Essa é uma visão primitiva de quem não conhece bem o país e outros países. O Brasil não tem muitos funcionários públicos. Temos 11% da população que são ocupadas em serviços públicos, nos Estados Unidos é 16,5%. Na Europa é de 25%. Nos países escandinavos, que são competitivos, 40% da força de trabalho é de funcionários públicos.
O aperto monetário é inevitável?
A aposta de elevação dos juros é uma medida muito pesada para as circunstâncias que estamos vivendo hoje. Quando a taxa de juros se eleva, ela atua sobre todos os setores do sistema econômico. Isso leva a mudanças de decisões.
Quais seriam as alternativas para evitar a alta de juros?
A ampliação das exportações em alguns setores, a redução de impostos, uma política de Incentivos a elevação da produtividade. Temos que ser mais criativos. É claro que, para o Banco central, eleva-se o juro e garante a meta. Mas quais as consequências? Se você elevar a taxa de juros, eleva o gasto público com juros da dívida.
Qual o impacto do câmbio hoje na economia brasileira?

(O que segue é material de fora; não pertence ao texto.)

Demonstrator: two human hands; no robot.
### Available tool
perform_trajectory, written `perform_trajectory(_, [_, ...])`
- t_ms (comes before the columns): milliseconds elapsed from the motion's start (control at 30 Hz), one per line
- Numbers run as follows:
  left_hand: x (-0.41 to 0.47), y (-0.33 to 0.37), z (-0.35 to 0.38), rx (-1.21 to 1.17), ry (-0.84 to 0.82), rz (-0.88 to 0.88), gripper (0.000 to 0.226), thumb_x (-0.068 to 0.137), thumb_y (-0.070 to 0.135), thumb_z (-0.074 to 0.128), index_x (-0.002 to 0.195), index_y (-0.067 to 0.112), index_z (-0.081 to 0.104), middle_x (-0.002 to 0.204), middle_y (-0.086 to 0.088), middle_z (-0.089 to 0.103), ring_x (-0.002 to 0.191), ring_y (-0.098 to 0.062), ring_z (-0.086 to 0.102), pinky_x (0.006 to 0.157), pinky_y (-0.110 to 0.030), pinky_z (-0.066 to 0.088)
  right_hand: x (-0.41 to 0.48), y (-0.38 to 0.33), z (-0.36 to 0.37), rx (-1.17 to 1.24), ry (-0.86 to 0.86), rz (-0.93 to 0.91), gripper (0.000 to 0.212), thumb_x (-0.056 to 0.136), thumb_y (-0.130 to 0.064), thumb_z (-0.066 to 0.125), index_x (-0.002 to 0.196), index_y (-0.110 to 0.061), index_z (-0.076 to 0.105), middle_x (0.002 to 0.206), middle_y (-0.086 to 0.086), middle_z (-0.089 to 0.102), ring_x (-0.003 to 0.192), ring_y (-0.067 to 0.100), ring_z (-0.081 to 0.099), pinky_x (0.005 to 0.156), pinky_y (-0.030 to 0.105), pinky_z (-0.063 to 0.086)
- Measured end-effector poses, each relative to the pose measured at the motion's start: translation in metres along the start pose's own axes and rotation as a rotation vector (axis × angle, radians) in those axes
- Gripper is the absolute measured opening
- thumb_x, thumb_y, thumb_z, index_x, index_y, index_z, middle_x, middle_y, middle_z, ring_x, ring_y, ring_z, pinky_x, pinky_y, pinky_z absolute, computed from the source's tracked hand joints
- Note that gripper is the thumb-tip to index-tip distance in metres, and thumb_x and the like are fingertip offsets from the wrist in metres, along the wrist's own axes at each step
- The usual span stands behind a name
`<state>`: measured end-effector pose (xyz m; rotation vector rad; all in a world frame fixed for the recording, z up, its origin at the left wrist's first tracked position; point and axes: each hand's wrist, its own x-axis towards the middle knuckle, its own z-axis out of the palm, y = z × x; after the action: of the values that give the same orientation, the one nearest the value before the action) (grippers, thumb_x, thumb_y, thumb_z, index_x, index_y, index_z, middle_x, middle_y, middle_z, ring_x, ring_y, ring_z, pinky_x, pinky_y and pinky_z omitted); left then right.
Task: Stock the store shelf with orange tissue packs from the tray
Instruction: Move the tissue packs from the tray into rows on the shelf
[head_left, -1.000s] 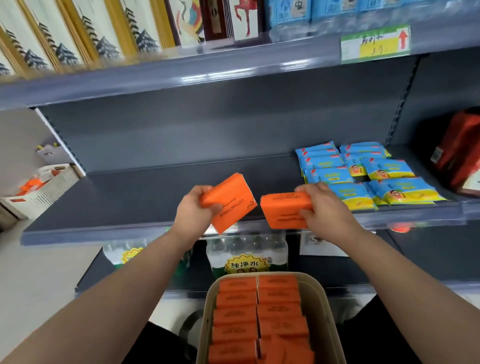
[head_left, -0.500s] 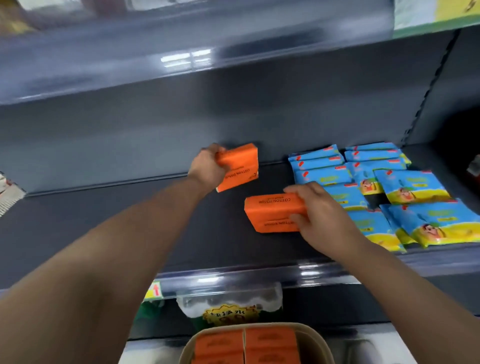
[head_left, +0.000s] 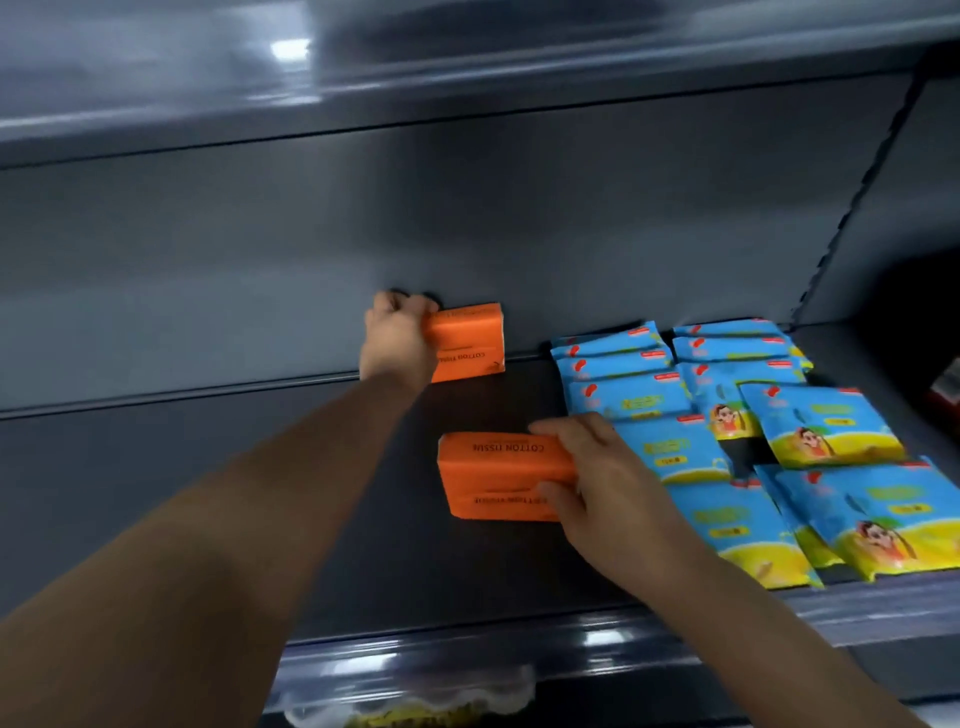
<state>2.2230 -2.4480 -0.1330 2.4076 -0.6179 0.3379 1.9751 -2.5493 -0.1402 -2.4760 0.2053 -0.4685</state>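
Note:
My left hand (head_left: 397, 340) grips one orange tissue pack (head_left: 470, 343) by its left end, holding it at the back of the dark shelf (head_left: 208, 493) against the rear wall. My right hand (head_left: 608, 483) holds a second orange tissue pack (head_left: 493, 475) by its right end, low over the middle of the shelf board, just left of the blue packs. Whether either pack rests on the board I cannot tell. The tray is out of view.
Several blue and yellow packs (head_left: 753, 441) fill the right part of the shelf in rows. The shelf above (head_left: 467, 67) overhangs closely. A wrapped bundle (head_left: 415, 696) shows on the lower level beneath the front rail (head_left: 519, 649).
Both arms have reached deeper into the shelf. The left pack moved to the back wall, and the right pack came down over the middle of the board. The tray has dropped out of view.

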Motion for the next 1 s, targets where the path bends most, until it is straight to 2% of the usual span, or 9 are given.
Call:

Não é algo homogêneo. Alguns setores, apesar da valorização cambial, estão relativamente bem. Outros estão em dificuldade enorme, sobretudo o industrial. O problema de ter uma taxa só de câmbio é que qualquer mudança sobre ela é boa para uns e ruim para outros. O melhor seria apostar em medidas pontuais para os setores específicos em dificuldades.